■ Instructions to follow ■
Print all the data, keeping every line exactly as it is.

"""

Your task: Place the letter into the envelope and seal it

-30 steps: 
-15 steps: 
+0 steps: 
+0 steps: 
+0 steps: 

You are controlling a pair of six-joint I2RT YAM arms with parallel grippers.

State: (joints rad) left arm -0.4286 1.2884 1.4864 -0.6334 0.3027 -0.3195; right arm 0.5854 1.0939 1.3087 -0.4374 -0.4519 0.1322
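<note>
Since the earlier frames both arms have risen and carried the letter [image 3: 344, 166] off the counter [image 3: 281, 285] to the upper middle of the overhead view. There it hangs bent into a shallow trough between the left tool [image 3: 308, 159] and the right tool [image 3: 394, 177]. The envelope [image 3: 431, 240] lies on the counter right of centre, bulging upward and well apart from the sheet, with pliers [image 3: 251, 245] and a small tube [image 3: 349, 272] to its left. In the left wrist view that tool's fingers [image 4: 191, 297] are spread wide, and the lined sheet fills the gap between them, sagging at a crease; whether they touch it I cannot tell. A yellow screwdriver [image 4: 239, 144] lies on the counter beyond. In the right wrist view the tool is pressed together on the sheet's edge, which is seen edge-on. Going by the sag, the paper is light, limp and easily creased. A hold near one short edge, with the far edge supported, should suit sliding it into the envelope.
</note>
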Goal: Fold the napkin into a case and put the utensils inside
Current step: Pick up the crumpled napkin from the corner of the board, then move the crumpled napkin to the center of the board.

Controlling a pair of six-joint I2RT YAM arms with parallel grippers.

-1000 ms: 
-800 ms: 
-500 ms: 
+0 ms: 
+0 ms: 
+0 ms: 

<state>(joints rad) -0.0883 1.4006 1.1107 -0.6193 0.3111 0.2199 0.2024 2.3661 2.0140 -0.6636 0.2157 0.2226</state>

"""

■ Response to the task ■
Your task: Place the letter into the envelope and seal it

-30 steps: 
-15 steps: 
+0 steps: 
+0 steps: 
+0 steps: 

You are controlling a pair of six-joint I2RT YAM arms with parallel grippers.

State: (joints rad) left arm -0.4286 1.2884 1.4864 -0.6334 0.3027 -0.3195; right arm 0.5854 1.0939 1.3087 -0.4374 -0.4519 0.1322
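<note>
Since the earlier frames both arms have risen and carried the letter [image 3: 344, 166] off the counter [image 3: 281, 285] to the upper middle of the overhead view. There it hangs bent into a shallow trough between the left tool [image 3: 308, 159] and the right tool [image 3: 394, 177]. The envelope [image 3: 431, 240] lies on the counter right of centre, bulging upward and well apart from the sheet, with pliers [image 3: 251, 245] and a small tube [image 3: 349, 272] to its left. In the left wrist view that tool's fingers [image 4: 191, 297] are spread wide, and the lined sheet fills the gap between them, sagging at a crease; whether they touch it I cannot tell. A yellow screwdriver [image 4: 239, 144] lies on the counter beyond. In the right wrist view the tool is pressed together on the sheet's edge, which is seen edge-on. Going by the sag, the paper is light, limp and easily creased. A hold near one short edge, with the far edge supported, should suit sliding it into the envelope.
</note>
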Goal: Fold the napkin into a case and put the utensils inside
Current step: Pick up the crumpled napkin from the corner of the board, then move the crumpled napkin to the center of the board.

Controlling a pair of six-joint I2RT YAM arms with parallel grippers.

-1000 ms: 
-800 ms: 
-500 ms: 
+0 ms: 
+0 ms: 
+0 ms: 

<state>(joints rad) -0.0883 1.4006 1.1107 -0.6193 0.3111 0.2199 0.2024 2.3661 2.0140 -0.6636 0.2157 0.2226</state>

The answer requires no further additions.